TCL is a heterogeneous group of rare lymphoid malignancies generally with dismal outcome [1, 2]. With current treatment options, a majority of patients do not achieve remission or experience relapse after completion of therapy [3, 4, 5, 6]. Patients with newly diagnosed TCL are most commonly treated with anthracycline-based (CHOP-like) chemotherapy regimens, often followed by consolidation with high-dose chemotherapy and stem cell transplantation in eligible patients [1]. Patients with relapsed TCL have a dismal prognosis with a median overall survival of only 3 months [2]. Unfortunately, mechanisms of drug resistance in TCL leading to progression and relapse remain elusive, and predictive biomarkers do not exist, precluding clinical progress. Three major limitations have thus far hampered a systematic and causative understanding of drug resistance in TCL: (I) adherence to genetic studies and barriers in translating this genomic information into direct clinical benefit for patients, (II) as for functional analysis, a general adherence to cell lines that is prone to clonal artifacts and that not faithfully recapitulates relevant physiology, and (III) lack of considerable biobanks of viably frozen cells from fresh dissociated lymphomas. All three points are discussed in detail below.

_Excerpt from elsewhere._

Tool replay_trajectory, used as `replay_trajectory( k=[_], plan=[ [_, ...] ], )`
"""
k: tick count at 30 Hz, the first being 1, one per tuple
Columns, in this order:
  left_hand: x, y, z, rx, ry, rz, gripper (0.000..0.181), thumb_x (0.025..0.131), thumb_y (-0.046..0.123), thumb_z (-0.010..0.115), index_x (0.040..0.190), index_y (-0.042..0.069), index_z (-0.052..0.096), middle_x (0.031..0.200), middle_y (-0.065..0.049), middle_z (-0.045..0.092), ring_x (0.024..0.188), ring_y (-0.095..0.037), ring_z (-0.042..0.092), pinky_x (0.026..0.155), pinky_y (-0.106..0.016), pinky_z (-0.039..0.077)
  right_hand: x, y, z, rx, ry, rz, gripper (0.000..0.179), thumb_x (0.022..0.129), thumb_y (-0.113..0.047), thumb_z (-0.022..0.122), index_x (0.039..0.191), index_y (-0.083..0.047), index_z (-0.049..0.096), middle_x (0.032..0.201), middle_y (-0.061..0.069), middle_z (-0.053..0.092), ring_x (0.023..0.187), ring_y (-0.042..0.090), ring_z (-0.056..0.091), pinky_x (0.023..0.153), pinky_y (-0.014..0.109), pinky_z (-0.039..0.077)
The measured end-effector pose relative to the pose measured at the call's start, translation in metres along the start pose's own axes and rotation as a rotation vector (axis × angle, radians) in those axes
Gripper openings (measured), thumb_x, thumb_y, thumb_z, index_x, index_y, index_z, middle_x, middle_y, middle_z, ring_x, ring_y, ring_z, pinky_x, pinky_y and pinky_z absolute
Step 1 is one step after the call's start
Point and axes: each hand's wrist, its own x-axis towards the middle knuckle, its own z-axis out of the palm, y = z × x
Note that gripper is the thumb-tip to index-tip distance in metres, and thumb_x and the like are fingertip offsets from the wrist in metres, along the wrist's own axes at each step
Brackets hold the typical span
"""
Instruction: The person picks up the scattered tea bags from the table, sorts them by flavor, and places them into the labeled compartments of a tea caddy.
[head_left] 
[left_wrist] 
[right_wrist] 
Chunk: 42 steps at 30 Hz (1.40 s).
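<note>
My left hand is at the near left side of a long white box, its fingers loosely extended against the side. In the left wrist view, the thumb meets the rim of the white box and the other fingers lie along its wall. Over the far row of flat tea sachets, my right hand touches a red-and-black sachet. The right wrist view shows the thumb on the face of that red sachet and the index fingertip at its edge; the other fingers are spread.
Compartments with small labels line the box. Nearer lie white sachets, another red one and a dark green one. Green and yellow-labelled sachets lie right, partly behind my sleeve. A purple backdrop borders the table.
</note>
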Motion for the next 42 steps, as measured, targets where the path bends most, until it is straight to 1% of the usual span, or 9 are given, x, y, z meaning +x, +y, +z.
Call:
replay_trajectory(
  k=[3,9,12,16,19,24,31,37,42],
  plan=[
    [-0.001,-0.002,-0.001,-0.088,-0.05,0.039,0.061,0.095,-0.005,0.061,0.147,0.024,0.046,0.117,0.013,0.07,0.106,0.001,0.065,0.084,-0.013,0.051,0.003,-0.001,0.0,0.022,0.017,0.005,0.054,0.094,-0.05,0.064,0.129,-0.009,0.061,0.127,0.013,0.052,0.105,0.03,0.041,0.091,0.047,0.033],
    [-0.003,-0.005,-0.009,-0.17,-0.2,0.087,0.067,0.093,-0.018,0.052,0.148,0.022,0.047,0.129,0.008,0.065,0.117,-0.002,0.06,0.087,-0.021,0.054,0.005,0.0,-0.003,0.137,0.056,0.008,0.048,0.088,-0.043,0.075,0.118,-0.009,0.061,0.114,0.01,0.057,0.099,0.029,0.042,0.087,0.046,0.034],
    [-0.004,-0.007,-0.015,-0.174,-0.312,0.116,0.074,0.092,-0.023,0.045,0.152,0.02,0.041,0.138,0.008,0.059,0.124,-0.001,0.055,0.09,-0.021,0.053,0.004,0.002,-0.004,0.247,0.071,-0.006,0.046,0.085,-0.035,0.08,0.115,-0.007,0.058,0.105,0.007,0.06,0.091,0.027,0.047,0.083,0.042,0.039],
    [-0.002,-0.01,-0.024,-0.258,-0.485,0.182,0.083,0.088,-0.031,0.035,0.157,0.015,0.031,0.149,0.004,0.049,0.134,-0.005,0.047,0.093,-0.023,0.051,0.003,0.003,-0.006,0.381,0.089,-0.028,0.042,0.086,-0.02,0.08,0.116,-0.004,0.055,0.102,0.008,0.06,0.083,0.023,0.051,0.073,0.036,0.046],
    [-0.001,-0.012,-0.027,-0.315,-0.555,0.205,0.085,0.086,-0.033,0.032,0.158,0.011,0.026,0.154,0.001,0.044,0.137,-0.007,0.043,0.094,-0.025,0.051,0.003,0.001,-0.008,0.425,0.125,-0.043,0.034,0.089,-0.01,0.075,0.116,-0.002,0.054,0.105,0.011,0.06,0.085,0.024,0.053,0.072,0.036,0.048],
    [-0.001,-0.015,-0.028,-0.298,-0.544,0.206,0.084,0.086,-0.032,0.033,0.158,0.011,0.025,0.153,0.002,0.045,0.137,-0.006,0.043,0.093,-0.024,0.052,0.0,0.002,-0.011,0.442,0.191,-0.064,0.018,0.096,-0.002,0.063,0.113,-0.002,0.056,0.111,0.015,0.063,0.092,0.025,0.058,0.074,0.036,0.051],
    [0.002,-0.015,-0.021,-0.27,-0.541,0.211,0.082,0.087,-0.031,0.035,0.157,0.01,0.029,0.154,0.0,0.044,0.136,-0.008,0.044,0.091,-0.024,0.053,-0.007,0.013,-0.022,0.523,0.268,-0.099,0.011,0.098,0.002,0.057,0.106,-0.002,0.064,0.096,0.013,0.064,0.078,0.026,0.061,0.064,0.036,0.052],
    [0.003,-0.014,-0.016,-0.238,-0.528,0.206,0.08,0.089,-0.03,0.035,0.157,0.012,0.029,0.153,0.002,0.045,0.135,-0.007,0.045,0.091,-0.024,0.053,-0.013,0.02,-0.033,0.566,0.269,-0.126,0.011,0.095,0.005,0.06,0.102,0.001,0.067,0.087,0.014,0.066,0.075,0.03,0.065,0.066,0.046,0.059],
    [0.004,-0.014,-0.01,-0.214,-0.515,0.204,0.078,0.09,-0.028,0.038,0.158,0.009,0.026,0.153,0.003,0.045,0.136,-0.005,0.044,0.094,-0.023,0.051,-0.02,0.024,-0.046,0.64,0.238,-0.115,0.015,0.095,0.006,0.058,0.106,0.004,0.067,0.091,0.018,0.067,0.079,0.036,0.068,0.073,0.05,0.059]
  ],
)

2. Precision medicine concepts

2.1 Advances and shortcomings of genetic studies

Predicting clinical treatment outcome from detailed characterization of patient material is one of the key challenges of modern oncology. The most so-called precision medicine approaches either rely on correlation of clinical outcome with molecular profiles such as genetic mutations [7] or attempt to reproduce the disease in an ex vivo model system and extrapolate from measured drug response to the patient outcome [8, 9]. Genetic approaches are state of the art for most diseases and have also been successful in some indications (e.g., targeting BCR-ABL with imatinib in chronic myeloid leukemia (CML)). TCLs, however, as most cancers, categorically differ from the rare monogenetic disease model and are driven by microevolutionary processes leading to broad genetic heterogeneity [10] and making a purely correlational logic extremely challenging [11].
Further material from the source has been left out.